You need a dedicated content-admin on both the producer and consumer portal to share the content and make it available. This account needs to have administration and content-administration (surprise) rights to be able to provide roles from the producer to users on the consumer:

Name

Type

Everyone

Group

super_admin_role

Role

content_admin_role

Role

Administrator

Role

Set permissions for the content on the producer
On the producer navigate to
-> Content Administration
-> Portal Content
-> Open user rights for this folder

Set the following permissions:

Name

Type

Permission

User

Role

everyone

Group

read

Yes

No

super_admin_role

Role

Rights Owner

Yes

Yes

content_admin_role

Role

Read

Yes

Yes

Administrator

Role

Read/Write

Yes

Yes

Set permissions on the consumer
In the consumer portal navigate to
-> System Administration
-> Permissions
-> NetWeaver Content Producer
-> Open the producer and choose permissions

On object level set the following permissions:

Name

Type

Permission

User

everyone

Group

Read

Yes

super_admin_role

Role

Rights Owner

Yes

content_admin_role

Role

Read

Yes

Administrator

Role

Read/Write

Yes

Content Sharing with Remote Role Assignment

We are done now.

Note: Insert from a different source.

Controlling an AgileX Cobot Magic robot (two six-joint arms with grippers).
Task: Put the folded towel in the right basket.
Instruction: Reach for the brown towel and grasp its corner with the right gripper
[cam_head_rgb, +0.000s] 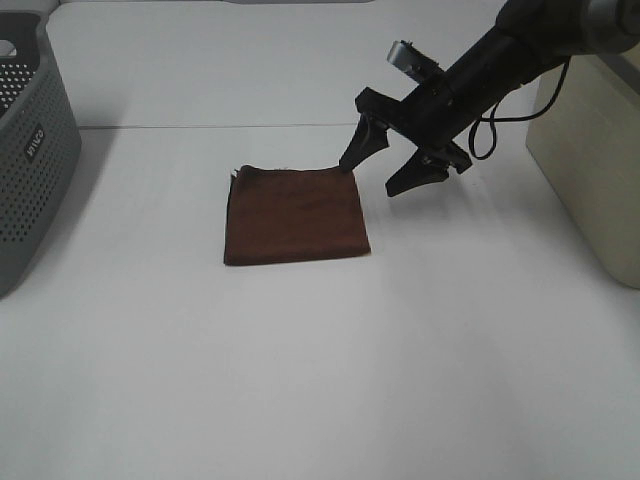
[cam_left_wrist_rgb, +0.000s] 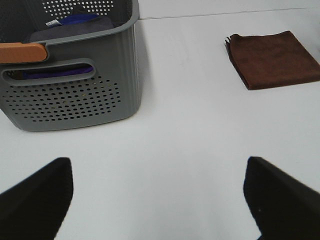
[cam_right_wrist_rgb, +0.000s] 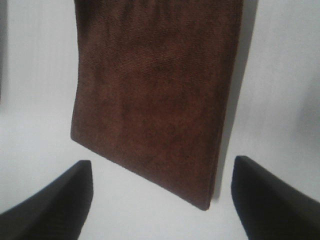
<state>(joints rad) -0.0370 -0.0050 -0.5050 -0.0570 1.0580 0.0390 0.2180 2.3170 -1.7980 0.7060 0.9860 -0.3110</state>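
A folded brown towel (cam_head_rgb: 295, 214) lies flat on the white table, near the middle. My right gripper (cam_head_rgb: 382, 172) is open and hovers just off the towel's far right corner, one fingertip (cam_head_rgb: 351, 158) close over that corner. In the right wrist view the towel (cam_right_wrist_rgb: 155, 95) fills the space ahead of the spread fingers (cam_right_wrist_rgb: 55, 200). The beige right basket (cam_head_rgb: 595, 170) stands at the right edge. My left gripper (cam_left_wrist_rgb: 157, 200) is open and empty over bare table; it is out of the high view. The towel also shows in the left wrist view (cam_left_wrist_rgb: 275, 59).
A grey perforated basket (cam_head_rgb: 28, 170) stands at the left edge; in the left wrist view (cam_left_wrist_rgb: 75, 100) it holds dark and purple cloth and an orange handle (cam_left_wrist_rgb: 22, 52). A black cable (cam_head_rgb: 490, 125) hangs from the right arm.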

The only thing left is actually assign users to roles provided by the producer. So have a look, open up your consumer portal, click on user management and check for roles provided by your producer - you do remember it's name, don't you?

Hope this is helpful to at least some of you,

Christian Guenther

2 Comments

  1. Unfortunately the "Set a sharing folder on the producer" works only for non-SAP WSRP consumers.

  2. Guest

    Hi Christian,

    What is the impact of producer portal not available on the consumer portal. Would it be still accessible or some configuration is needed to ensure the same.